TASK BRIEF | Look through the data below for the line with "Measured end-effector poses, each" and the line with "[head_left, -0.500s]", then transcribe exactly from the first through the second, leaving out all pictures.

╔══

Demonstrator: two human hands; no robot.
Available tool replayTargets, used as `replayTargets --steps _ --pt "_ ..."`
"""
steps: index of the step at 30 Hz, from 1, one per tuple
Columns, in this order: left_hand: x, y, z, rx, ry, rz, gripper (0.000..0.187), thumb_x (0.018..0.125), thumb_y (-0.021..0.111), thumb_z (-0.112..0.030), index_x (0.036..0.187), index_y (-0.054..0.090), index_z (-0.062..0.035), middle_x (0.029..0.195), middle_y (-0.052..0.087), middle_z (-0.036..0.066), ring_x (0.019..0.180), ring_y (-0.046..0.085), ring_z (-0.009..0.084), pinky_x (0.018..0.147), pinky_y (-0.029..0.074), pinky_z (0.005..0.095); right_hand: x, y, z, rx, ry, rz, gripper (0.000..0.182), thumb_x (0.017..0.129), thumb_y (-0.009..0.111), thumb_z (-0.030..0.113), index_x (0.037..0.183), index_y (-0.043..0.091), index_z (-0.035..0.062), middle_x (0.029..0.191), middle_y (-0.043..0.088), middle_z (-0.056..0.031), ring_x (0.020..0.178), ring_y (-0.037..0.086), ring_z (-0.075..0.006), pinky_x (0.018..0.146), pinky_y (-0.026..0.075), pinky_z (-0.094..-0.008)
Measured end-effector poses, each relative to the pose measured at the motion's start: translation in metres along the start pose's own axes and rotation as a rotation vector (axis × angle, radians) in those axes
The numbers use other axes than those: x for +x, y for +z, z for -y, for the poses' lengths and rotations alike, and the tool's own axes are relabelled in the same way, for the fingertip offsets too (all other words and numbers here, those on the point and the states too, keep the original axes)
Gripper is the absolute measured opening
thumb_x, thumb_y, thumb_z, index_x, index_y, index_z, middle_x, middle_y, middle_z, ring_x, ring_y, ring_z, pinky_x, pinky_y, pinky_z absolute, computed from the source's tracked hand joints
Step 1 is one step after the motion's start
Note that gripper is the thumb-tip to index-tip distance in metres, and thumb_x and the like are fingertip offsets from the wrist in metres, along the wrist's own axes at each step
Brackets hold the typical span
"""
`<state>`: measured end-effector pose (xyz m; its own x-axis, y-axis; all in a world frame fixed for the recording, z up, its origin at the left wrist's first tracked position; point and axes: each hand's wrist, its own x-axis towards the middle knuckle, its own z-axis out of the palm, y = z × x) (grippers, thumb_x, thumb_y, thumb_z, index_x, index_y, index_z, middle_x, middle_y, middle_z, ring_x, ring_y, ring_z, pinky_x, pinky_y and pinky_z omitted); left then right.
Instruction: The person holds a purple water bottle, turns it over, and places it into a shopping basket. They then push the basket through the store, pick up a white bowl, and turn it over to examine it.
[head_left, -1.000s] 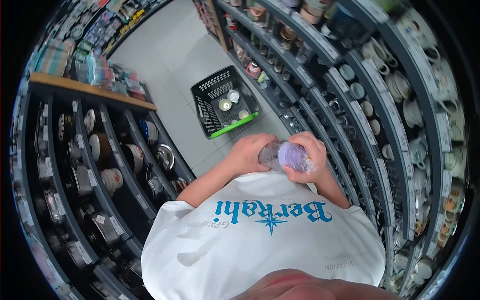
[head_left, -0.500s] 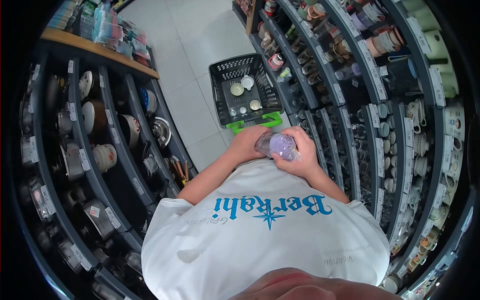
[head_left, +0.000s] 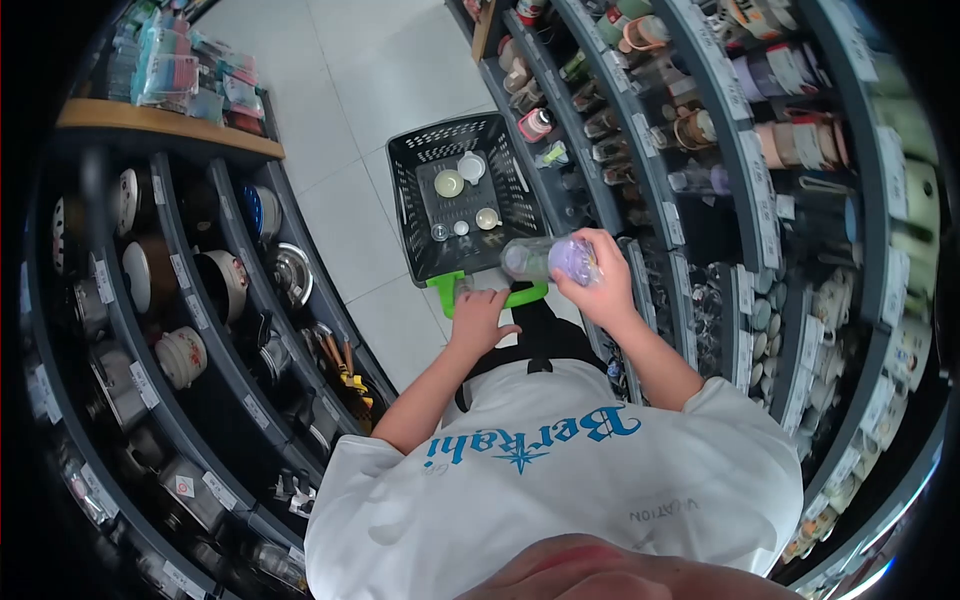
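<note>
In my right hand [head_left: 604, 284] is a clear plastic bottle [head_left: 530, 258] with a purple lid, held by the lid end. The bottle lies nearly sideways, its clear end pointing left over the near rim of the black shopping basket [head_left: 408, 240]. My left hand [head_left: 478, 322] is at the basket's green handle [head_left: 524, 296], overlapping its middle, with fingers stretched forward and thumb apart. Inside the basket sit a cream bowl [head_left: 449, 183], a white cup [head_left: 471, 167], a cream mug [head_left: 487, 218] and small glass or white pieces near the front.
Shelves of pots and pans [head_left: 183, 357] line the left side. On the right, racks hold bottles [head_left: 690, 130], glasses and mugs [head_left: 830, 300]. A wooden ledge [head_left: 170, 128] with packaged goods stands at upper left. Pale floor tiles [head_left: 330, 100] run ahead between the shelves.
My left hand has let go of the bottle and moved down-left to the basket handle. My right hand keeps the bottle, now slightly higher. The basket appears shifted left and lower in view.
</note>
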<state>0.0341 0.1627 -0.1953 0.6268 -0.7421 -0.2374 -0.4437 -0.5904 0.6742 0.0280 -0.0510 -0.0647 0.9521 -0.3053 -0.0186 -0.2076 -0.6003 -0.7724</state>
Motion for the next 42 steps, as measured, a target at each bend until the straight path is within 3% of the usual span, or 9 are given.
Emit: replayTargets --steps 3,6,7,11,19,26,34,38,42 --pt "0.011 0.010 -0.005 0.162 -0.046 -0.180 0.037 0.062 0.077 -0.028 0.089 0.061 -0.0088 0.088 0.056 0.007 0.092 0.055 0.0261 0.080 0.041 0.0404 0.029 0.027 -0.047 -0.052 -0.053 0.079 0.050 0.066 0.075 0.016 0.111 0.054 0.0048 0.106 0.053 -0.0142 0.098 0.057 -0.0324 0.084 0.046 -0.0372" --pt "0.017 0.017 -0.003 0.239 -0.169 -0.100 0.028 0.061 0.075 -0.021 0.081 0.059 -0.0098 0.084 0.057 0.007 0.087 0.057 0.0253 0.073 0.043 0.0387 0.050 0.056 -0.087 -0.046 -0.009 0.134 0.053 0.067 0.075 0.015 0.116 0.054 0.0068 0.111 0.051 -0.0137 0.101 0.056 -0.0325 0.085 0.046 -0.0377" --pt "0.018 0.019 -0.003 0.228 -0.157 -0.119 0.018 0.062 0.070 -0.017 0.071 0.057 -0.0101 0.075 0.056 0.005 0.076 0.059 0.0237 0.066 0.043 0.0378 0.057 0.068 -0.102 -0.061 -0.039 0.154 0.056 0.067 0.074 0.013 0.120 0.054 0.0109 0.115 0.048 -0.0135 0.104 0.054 -0.0332 0.088 0.046 -0.0384" --pt "0.016 0.025 -0.007 0.205 -0.220 -0.141 0.014 0.064 0.067 -0.019 0.062 0.055 -0.0109 0.061 0.053 0.004 0.058 0.057 0.0227 0.056 0.043 0.0359 0.079 0.109 -0.140 -0.052 0.039 0.267 0.055 0.068 0.071 0.010 0.120 0.054 0.0141 0.116 0.048 -0.0144 0.105 0.053 -0.0356 0.089 0.046 -0.0394" --pt "0.017 0.022 -0.016 0.135 -0.292 -0.095 0.021 0.070 0.067 -0.024 0.060 0.055 -0.0112 0.057 0.051 0.003 0.053 0.057 0.0219 0.051 0.043 0.0357 0.126 0.223 -0.209 -0.304 0.002 0.389 0.049 0.068 0.065 0.009 0.114 0.050 0.0131 0.111 0.049 -0.0159 0.101 0.054 -0.0361 0.082 0.049 -0.0447" --pt "0.022 0.012 -0.023 0.048 -0.324 -0.026 0.015 0.065 0.068 -0.019 0.061 0.056 -0.0106 0.057 0.051 0.003 0.055 0.057 0.0223 0.052 0.042 0.0359 0.152 0.307 -0.269 -0.545 0.020 0.461 0.050 0.068 0.067 0.007 0.115 0.050 0.0129 0.108 0.048 -0.0159 0.100 0.053 -0.0364 0.077 0.052 -0.0449" --pt "0.018 0.012 -0.027 -0.011 -0.324 0.060 0.012 0.067 0.067 -0.019 0.068 0.057 -0.0127 0.060 0.051 0.001 0.054 0.054 0.0205 0.052 0.039 0.0342 0.172 0.361 -0.357 -0.692 0.045 0.589 0.031 0.085 0.048 0.009 0.116 0.051 0.0134 0.108 0.048 -0.0166 0.095 0.057 -0.0355 0.074 0.053 -0.0445" --pt "0.017 0.011 -0.030 -0.017 -0.324 0.125 0.011 0.074 0.066 -0.021 0.071 0.058 -0.0135 0.059 0.047 0.000 0.052 0.051 0.0174 0.051 0.035 0.0329 0.176 0.380 -0.385 -0.750 0.050 0.611 0.030 0.086 0.048 0.010 0.116 0.052 0.0151 0.110 0.050 -0.0154 0.094 0.058 -0.0339 0.075 0.053 -0.0431" --pt "0.017 0.016 -0.033 0.093 -0.288 -0.001 0.023 0.074 0.068 -0.023 0.063 0.050 -0.0150 0.053 0.038 -0.003 0.046 0.043 0.0132 0.046 0.032 0.0298 0.173 0.397 -0.412 -0.757 0.054 0.630 0.034 0.085 0.050 0.009 0.118 0.052 0.0172 0.113 0.050 -0.0148 0.095 0.059 -0.0343 0.077 0.052 -0.0433"
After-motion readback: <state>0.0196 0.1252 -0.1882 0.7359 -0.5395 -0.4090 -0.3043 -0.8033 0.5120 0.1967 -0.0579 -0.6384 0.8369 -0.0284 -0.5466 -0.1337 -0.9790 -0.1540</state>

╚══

SOLVED EXERCISE |
Measured end-effector poses, each relative to the pose measured at the motion's start: translation in metres along the start pose's own axes and rotation as a rotation vector (axis × angle, radians) in those axes
The numbers use other axes than those: x for +x, y for +z, z for -y, for the poses' lengths and rotations alike, and the tool's own axes are relabelled in the same way, for the fingertip offsets too (all other words and numbers here, those on the point and the states too, keep the original axes)
Gripper is the absolute measured opening
thumb_x, thumb_y, thumb_z, index_x, index_y, index_z, middle_x, middle_y, middle_z, ring_x, ring_y, ring_z, pinky_x, pinky_y, pinky_z absolute, computed from the source's tracked hand joints
Step 1 is one step after the motion's start
Note that gripper is the thumb-tip to index-tip distance in metres, and thumb_x and the like are fingertip offsets from the wrist in metres, along the wrist's own axes at each step
Brackets hold the typical span
"""
`<state>`: measured end-effector pose (xyz m; its own x-axis, y-axis; all in a world frame fixed for the recording, z up, its origin at the left wrist's first tracked position; point and axes: each hand's wrist, its own x-axis towards the middle knuckle, its own z-axis out of the palm, y = z × x) (grippers, thumb_x, thumb_y, thumb_z, index_x, index_y, index_z, middle_x, middle_y, middle_z, ring_x, ring_y, ring_z, pinky_x, pinky_y and pinky_z omitted); left then right.
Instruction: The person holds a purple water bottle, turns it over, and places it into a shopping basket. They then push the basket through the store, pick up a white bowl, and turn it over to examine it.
[head_left, -1.000s] 
[head_left, -0.500s] 

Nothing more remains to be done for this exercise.